* **WHAT TO DO**:
Reproduce the listing exactly, with no pictures in your copy.

* **RECORDED INFORMATION**:
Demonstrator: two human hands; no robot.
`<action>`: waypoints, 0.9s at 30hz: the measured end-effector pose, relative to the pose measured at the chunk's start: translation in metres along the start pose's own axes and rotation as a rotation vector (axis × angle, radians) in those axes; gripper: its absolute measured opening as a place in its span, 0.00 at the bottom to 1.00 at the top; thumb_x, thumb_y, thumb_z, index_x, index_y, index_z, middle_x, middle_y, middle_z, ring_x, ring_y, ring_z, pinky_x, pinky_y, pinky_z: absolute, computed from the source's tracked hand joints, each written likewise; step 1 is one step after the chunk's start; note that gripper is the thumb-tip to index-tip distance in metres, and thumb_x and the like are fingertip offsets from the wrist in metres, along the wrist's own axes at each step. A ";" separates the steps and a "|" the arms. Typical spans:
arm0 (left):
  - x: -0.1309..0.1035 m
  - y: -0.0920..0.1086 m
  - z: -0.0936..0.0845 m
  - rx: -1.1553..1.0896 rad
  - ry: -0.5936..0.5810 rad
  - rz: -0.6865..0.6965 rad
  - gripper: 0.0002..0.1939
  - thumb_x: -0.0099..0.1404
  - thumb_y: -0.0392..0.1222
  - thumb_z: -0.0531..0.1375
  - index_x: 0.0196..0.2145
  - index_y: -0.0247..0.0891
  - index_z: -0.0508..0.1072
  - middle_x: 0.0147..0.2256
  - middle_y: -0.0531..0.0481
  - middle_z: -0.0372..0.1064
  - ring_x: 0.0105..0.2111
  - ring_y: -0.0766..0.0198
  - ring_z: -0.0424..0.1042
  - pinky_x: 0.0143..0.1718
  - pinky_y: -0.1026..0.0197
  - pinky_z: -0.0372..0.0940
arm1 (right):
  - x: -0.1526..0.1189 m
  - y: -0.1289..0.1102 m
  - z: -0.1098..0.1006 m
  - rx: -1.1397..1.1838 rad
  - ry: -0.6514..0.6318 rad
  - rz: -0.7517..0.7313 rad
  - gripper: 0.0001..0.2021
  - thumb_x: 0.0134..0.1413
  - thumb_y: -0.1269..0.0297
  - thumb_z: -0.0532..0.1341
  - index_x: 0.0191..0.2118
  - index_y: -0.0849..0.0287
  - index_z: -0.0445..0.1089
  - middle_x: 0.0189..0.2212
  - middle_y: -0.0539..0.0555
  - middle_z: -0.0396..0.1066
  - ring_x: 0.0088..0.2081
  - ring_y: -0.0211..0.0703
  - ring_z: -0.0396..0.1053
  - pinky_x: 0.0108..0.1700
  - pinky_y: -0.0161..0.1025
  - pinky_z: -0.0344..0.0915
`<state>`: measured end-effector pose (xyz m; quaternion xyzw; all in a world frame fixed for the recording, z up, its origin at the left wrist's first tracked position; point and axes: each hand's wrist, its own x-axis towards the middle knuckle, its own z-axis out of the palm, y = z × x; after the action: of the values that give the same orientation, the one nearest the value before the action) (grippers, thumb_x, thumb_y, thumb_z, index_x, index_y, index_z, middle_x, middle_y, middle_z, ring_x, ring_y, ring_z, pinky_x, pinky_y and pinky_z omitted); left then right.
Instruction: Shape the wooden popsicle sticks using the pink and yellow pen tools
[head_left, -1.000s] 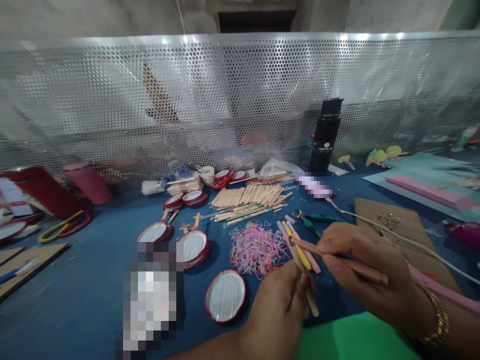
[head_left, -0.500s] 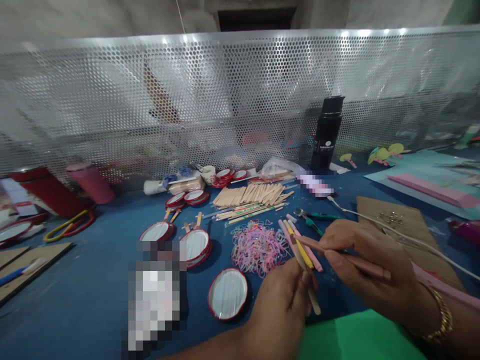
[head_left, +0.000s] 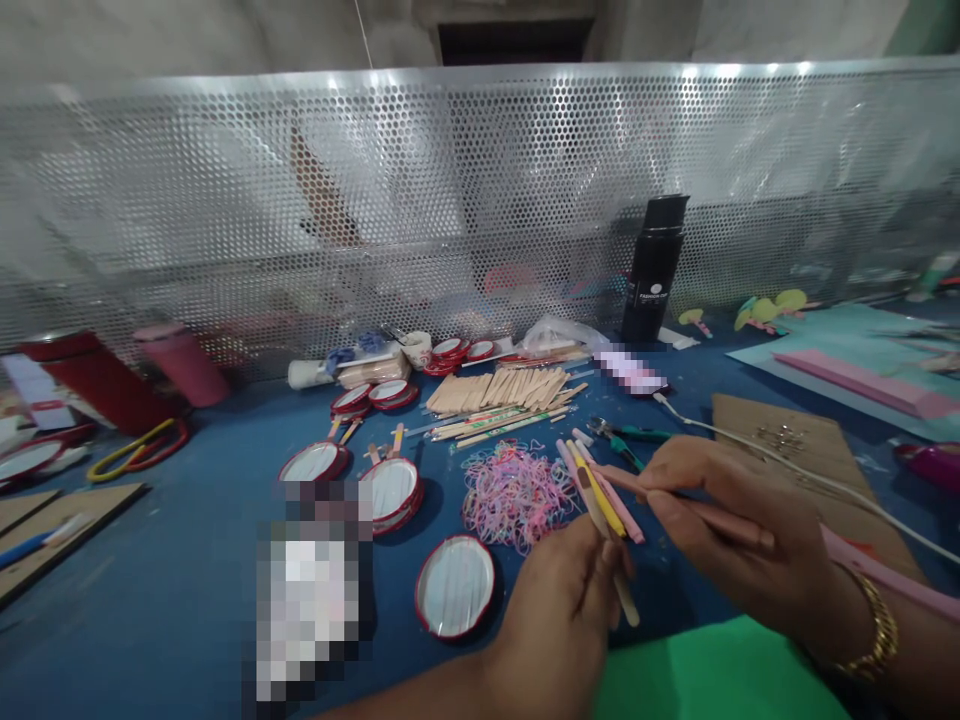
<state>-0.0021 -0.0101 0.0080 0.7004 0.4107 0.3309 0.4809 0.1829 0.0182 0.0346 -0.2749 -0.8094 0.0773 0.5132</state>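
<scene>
My left hand (head_left: 562, 600) is closed around a wooden craft stick (head_left: 595, 508), which tilts up with a brown-coloured patch on its upper end. In my right hand (head_left: 735, 520) is a brownish-pink marker (head_left: 626, 483), gripped like a pen, its tip just right of the stick's coloured end. Behind the stick lie a yellow marker (head_left: 609, 510) and pink markers (head_left: 626, 512). A heap of colourful rubber bands (head_left: 517, 495) is beyond my left hand. To its left lies a round red-rimmed disc (head_left: 455, 587) with a pale face.
Craft sticks (head_left: 499, 390) are piled farther back. Red-rimmed drum-like pieces (head_left: 390, 492) stand to the left. Teal-handled pliers (head_left: 626, 445), a white cable (head_left: 780, 462) and cardboard (head_left: 810, 460) lie right. A black bottle (head_left: 654, 270) stands by the perforated metal screen (head_left: 480, 180). Green paper (head_left: 705, 675) lies in front.
The marker in my right hand has shifted slightly right, off the stick's end, so the brown patch shows more fully. My left hand holds the stick almost still.
</scene>
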 end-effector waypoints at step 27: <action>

* **RESPONSE FOR THIS EXERCISE**:
Demonstrator: two human hands; no robot.
`<action>`: waypoints, 0.9s at 30hz: the measured end-effector pose, relative to the pose measured at the chunk's start: translation in metres along the start pose's own axes and rotation as a rotation vector (axis × angle, radians) in those axes; gripper: its absolute measured opening as a place in its span, 0.00 at the bottom to 1.00 at the top; thumb_x, thumb_y, thumb_z, index_x, index_y, index_z, middle_x, middle_y, middle_z, ring_x, ring_y, ring_z, pinky_x, pinky_y, pinky_z: absolute, computed from the source's tracked hand joints, each written likewise; step 1 is one step after the chunk's start; note that gripper is the thumb-tip to index-tip distance in metres, and thumb_x and the like are fingertip offsets from the wrist in metres, along the wrist's own axes at each step. A ";" separates the steps and a "|" the arms. Typical spans:
arm0 (left):
  - x: -0.1309..0.1035 m
  - y: -0.0920..0.1086 m
  - z: -0.0936..0.0845 m
  - rx: -1.1553..1.0896 rad
  - ry: -0.5936..0.5810 rad
  - rz: -0.6865..0.6965 rad
  - gripper: 0.0002..0.1939
  - thumb_x: -0.0099..0.1404
  - thumb_y: -0.0392..0.1222
  - thumb_z: -0.0531..0.1375
  - index_x: 0.0196..0.2145
  - index_y: -0.0247..0.0891
  - index_z: -0.0508..0.1072
  - middle_x: 0.0147..0.2256
  - middle_y: -0.0531..0.0481
  - middle_z: -0.0372..0.1064
  - ring_x: 0.0105..0.2111
  - ring_y: -0.0766..0.0198
  - ring_z: -0.0424..0.1042
  - pinky_x: 0.0143..0.1718
  - pinky_y: -0.1026..0.0197
  - pinky_z: -0.0372..0.0940
arm1 (right):
  - x: -0.1526..0.1189 m
  - y: -0.1289..0.1102 m
  - z: -0.1098..0.1006 m
  - rx: -1.1397..1.1838 rad
  - ry: -0.6514..0.6318 rad
  - rz: -0.7517..0.7313 rad
  - gripper: 0.0001..0.2021
  - thumb_x: 0.0134..0.1413
  - thumb_y: -0.1269..0.0297
  - thumb_z: -0.0532..0.1341
  - index_x: 0.0191..0.2118
  - index_y: -0.0849..0.0287
  - index_z: -0.0445..0.1089
  - middle_x: 0.0189..0.2212
  - middle_y: -0.0539..0.0555
  - middle_z: -0.0396..0.1066
  - ring_x: 0.0088..0.2081
  - ring_y: -0.0211..0.0703
  - ring_z: -0.0396..0.1053
  - pinky_x: 0.0108..0.1700
  - pinky_y: -0.0161..0.1025
  - pinky_z: -0.0344..0.0915
`<state>`: measured end-effector pose (xyz m; quaternion xyzw; all in a world frame fixed for the recording, z up, its origin at the left wrist's first tracked position; point and axes: each hand's wrist, its own x-axis towards the middle knuckle, its own z-axis out of the palm, y = z × x; after the action: of the values that give the same orientation, the one nearest the value before the action) (grippers, thumb_x, thumb_y, thumb_z, index_x, index_y, index_z, middle_x, middle_y, middle_z, ring_x, ring_y, ring_z, pinky_x, pinky_y and pinky_z omitted); left then right.
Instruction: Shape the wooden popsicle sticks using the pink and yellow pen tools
[head_left, -1.000s] 
[head_left, -0.500s] 
[head_left, +0.000s] 
<state>-0.0021 -0.0101 0.0080 0.7004 0.4107 0.3309 0.4809 0.1829 0.0182 0.0346 -0.2749 -0.8094 0.0773 0.5132</state>
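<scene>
My left hand (head_left: 562, 600) is closed around a wooden craft stick (head_left: 595, 508), which tilts up with a brown-coloured patch on its upper end. In my right hand (head_left: 735, 520) is a brownish-pink marker (head_left: 626, 483), gripped like a pen, its tip just right of the stick's coloured end. Behind the stick lie a yellow marker (head_left: 609, 510) and pink markers (head_left: 626, 512). A heap of colourful rubber bands (head_left: 517, 495) is beyond my left hand. To its left lies a round red-rimmed disc (head_left: 455, 587) with a pale face.
Craft sticks (head_left: 499, 390) are piled farther back. Red-rimmed drum-like pieces (head_left: 390, 492) stand to the left. Teal-handled pliers (head_left: 626, 445), a white cable (head_left: 780, 462) and cardboard (head_left: 810, 460) lie right. A black bottle (head_left: 654, 270) stands by the perforated metal screen (head_left: 480, 180). Green paper (head_left: 705, 675) lies in front.
The marker in my right hand has shifted slightly right, off the stick's end, so the brown patch shows more fully. My left hand holds the stick almost still.
</scene>
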 end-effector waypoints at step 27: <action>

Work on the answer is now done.